Putin seemingly pays scant attention to the rising political storm inside Belarus, focusing instead on executing his political agenda set at the start of the year. The military parade, postponed from May 9, is a symbolically central event in this agenda and has now been rescheduled for June 24—the day on which Soviet dictator Joseph Stalin staged the victory parade in 1945 (Moscow Echo, May 29). The pandemic may refuse to cooperate, but the authorities consider their control over information to be much more important that ensuring social distancing among the population (Novaya Gazeta, May 26). The pompous parade is expected to create a proper public atmosphere for the as-yet-unscheduled voting on the package of amendments to the constitution, which will allow Putin to claim yet another presidential term in 2024 (Nezavisimaya Gazeta, May 28).

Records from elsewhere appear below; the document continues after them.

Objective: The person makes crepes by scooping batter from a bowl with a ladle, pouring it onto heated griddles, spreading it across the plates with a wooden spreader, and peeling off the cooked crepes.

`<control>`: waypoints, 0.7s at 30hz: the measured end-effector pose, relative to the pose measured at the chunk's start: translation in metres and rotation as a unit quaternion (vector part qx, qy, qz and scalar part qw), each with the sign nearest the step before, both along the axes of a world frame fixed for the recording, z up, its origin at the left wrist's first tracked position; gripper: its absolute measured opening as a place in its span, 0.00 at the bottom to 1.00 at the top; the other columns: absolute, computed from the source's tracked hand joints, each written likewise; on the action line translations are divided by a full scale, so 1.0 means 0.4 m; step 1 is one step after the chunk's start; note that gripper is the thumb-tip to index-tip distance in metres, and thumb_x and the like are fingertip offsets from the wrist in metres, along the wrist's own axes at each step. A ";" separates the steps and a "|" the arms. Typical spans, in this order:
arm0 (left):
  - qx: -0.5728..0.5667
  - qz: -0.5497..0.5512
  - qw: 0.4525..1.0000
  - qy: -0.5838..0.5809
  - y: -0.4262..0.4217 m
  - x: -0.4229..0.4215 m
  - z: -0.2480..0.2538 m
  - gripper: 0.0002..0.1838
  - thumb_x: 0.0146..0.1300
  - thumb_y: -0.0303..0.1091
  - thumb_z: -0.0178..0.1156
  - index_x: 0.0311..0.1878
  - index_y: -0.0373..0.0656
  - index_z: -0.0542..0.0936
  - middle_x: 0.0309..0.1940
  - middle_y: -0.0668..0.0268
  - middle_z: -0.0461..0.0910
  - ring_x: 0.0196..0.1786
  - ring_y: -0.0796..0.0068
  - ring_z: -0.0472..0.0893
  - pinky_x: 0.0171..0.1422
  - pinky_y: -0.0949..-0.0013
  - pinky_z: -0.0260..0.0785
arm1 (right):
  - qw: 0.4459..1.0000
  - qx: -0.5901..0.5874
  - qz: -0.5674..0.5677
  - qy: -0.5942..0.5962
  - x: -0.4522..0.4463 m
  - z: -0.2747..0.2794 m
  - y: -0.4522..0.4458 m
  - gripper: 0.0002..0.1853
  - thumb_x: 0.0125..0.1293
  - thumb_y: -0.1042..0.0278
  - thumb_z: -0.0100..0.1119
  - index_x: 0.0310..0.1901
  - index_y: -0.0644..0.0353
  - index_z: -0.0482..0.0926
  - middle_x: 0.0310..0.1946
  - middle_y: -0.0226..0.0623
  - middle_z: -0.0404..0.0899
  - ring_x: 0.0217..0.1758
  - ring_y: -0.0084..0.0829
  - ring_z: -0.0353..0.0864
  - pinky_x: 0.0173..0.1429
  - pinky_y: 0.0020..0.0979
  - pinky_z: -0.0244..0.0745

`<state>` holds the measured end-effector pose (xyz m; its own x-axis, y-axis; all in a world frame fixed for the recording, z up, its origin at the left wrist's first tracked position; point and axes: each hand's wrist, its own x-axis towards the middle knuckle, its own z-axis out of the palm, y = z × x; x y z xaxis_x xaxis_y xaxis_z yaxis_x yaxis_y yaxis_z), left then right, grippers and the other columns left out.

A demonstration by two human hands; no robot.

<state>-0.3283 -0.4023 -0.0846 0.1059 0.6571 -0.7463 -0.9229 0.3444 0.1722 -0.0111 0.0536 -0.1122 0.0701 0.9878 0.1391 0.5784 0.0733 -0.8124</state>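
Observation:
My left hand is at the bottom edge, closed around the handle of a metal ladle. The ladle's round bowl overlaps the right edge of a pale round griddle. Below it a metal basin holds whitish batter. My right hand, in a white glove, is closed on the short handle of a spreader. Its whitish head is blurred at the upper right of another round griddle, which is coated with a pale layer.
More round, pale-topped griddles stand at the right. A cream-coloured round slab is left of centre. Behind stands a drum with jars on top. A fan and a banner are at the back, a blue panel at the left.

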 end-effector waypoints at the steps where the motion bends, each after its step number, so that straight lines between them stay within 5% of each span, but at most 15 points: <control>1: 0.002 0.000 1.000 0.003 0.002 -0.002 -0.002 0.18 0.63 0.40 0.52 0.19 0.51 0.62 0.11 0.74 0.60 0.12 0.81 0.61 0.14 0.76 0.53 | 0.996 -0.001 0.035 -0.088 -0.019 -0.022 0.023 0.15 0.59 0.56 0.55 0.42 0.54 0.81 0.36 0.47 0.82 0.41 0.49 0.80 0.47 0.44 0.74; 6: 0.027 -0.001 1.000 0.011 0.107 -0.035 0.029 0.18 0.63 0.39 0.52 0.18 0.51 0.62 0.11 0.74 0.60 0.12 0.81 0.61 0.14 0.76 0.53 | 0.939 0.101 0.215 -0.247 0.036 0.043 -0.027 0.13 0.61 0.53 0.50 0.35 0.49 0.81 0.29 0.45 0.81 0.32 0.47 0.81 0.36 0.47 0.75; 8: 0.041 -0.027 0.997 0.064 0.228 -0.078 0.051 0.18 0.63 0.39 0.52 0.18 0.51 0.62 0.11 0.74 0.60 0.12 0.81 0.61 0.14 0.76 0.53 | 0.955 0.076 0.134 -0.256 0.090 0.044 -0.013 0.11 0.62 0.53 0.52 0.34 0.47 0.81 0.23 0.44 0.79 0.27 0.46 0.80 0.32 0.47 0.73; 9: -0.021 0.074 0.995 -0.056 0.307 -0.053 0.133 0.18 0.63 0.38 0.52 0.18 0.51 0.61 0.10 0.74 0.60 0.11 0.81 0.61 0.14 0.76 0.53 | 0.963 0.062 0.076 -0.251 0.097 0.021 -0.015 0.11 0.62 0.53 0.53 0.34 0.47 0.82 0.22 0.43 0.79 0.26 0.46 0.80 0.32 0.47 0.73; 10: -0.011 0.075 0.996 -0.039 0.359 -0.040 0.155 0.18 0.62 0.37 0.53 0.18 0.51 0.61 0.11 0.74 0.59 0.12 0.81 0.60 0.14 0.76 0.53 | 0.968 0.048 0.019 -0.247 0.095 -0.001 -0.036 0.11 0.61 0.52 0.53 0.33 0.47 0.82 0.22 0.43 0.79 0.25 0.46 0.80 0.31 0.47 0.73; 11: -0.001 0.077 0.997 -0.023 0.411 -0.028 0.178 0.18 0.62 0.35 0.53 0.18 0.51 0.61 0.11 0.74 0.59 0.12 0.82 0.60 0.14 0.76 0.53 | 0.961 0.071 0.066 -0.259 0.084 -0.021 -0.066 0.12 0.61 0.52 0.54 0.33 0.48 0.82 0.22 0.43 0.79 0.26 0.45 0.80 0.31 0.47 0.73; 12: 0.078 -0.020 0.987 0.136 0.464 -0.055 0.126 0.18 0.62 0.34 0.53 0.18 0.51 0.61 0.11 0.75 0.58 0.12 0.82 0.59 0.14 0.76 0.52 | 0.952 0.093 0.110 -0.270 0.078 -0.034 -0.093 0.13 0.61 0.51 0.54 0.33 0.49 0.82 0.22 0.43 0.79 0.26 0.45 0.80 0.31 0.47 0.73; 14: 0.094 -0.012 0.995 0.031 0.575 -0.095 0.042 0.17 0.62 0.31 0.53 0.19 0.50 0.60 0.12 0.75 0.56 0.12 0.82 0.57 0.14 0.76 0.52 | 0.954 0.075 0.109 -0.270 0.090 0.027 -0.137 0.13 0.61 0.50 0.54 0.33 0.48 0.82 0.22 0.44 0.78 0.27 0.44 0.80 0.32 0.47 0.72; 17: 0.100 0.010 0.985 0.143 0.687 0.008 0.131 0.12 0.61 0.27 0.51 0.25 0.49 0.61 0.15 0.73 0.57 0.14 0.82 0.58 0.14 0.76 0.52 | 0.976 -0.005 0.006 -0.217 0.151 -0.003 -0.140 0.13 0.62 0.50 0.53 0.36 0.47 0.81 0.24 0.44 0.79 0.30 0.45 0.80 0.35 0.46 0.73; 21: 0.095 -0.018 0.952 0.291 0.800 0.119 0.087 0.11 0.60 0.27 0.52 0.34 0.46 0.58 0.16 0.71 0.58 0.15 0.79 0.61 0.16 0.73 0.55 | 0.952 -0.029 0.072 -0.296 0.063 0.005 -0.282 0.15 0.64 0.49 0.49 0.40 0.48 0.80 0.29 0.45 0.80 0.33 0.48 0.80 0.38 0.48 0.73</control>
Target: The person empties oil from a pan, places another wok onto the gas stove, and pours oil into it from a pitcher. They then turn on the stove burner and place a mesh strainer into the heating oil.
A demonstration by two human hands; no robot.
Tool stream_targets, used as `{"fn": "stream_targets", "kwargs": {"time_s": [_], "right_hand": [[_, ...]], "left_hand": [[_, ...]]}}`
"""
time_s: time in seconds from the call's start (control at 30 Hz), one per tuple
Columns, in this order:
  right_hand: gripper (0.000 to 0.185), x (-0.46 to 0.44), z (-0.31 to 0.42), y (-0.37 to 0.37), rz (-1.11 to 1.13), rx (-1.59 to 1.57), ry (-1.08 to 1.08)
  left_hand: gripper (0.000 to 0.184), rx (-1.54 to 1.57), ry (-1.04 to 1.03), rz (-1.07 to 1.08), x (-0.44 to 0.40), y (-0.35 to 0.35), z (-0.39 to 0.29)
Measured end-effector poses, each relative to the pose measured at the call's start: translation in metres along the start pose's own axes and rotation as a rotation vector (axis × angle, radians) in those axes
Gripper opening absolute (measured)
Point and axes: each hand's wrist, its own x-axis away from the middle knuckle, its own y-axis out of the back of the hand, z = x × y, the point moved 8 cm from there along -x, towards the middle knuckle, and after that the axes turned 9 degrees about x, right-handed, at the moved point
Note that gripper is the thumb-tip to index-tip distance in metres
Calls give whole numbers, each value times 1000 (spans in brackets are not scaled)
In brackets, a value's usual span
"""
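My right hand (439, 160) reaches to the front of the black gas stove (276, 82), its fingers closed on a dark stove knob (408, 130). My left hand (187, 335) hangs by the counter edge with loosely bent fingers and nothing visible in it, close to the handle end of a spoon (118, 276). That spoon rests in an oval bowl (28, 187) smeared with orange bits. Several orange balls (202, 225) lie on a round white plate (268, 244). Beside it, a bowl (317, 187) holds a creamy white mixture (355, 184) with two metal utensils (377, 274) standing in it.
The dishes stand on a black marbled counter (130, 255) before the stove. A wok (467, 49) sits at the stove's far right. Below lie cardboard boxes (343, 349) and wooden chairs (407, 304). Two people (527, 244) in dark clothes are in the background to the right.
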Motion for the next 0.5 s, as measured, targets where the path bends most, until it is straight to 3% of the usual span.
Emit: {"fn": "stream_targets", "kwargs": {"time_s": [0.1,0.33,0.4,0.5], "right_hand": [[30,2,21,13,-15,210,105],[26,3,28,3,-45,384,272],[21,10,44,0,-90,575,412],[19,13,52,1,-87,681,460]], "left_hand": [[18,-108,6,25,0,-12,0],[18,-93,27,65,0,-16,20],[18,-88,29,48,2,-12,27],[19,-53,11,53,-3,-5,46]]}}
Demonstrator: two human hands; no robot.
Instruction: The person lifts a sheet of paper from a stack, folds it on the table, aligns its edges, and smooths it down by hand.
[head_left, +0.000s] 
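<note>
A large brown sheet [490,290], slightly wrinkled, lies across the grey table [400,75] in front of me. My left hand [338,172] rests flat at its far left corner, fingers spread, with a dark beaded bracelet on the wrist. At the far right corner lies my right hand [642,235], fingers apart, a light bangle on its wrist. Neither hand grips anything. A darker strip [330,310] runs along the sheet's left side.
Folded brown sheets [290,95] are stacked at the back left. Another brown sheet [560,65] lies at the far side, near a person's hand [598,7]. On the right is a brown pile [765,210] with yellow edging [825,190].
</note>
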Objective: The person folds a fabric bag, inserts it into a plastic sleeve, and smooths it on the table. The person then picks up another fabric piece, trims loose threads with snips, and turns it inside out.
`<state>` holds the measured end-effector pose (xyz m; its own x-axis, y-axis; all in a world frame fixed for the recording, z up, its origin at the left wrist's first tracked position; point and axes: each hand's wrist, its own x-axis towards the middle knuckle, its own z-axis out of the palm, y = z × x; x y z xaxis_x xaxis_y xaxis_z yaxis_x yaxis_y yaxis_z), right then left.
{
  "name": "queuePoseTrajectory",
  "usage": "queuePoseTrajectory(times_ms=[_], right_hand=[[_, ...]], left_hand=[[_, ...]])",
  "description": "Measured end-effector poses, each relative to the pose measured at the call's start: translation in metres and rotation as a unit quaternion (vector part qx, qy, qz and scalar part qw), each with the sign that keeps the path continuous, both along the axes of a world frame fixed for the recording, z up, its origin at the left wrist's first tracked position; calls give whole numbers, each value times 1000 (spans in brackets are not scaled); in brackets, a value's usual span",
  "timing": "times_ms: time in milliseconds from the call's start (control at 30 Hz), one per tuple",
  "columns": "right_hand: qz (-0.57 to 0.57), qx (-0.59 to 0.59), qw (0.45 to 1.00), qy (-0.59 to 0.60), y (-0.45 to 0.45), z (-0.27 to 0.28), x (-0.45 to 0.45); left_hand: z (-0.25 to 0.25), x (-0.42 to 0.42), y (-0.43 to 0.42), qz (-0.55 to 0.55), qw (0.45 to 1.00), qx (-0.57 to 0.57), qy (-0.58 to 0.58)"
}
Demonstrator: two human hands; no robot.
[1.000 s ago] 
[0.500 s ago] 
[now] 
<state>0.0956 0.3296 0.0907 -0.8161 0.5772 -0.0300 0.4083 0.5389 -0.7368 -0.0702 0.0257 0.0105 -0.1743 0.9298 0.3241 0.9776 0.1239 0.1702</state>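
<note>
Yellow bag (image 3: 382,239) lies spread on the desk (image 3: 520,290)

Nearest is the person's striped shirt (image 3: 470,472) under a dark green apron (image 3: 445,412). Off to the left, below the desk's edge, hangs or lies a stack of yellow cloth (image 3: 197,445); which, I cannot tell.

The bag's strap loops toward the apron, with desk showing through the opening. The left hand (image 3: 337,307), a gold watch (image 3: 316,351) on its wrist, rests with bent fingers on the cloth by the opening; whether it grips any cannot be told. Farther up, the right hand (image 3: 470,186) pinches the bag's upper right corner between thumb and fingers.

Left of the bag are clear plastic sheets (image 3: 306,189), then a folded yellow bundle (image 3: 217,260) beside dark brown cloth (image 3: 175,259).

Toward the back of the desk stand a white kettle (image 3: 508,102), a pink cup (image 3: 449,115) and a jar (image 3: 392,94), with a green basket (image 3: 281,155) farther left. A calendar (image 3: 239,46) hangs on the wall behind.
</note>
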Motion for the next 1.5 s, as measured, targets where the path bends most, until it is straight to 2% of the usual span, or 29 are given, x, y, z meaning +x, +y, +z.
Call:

Riots or even mass street protests will probably not disrupt these plans; but tanks rolling over Red Square are also highly unlikely to lift people’s spirits or make them forget the authorities’ indifference to expanding poverty and their incompetence at managing the simultaneous health and economic crises (see EDM, March 19, 25, April 2, 30. The Kremlin tends to view the pandemic as a temporary inconvenience and the recession as a passing complication; but Russian society is experiencing a profound transformation, and the protracted lockdowns bring not only irritation and despair about ruined businesses but also serious reflections on the unsuitability of Putin’s regime for Russia. The Kremlin refuses to register these shifts in public attitude, and its persistent attempts to legitimize autocratic rule increasingly clashes with Russians’ maturing demand for change. No amount of enforcement and propaganda is likely to mitigate this looming collision.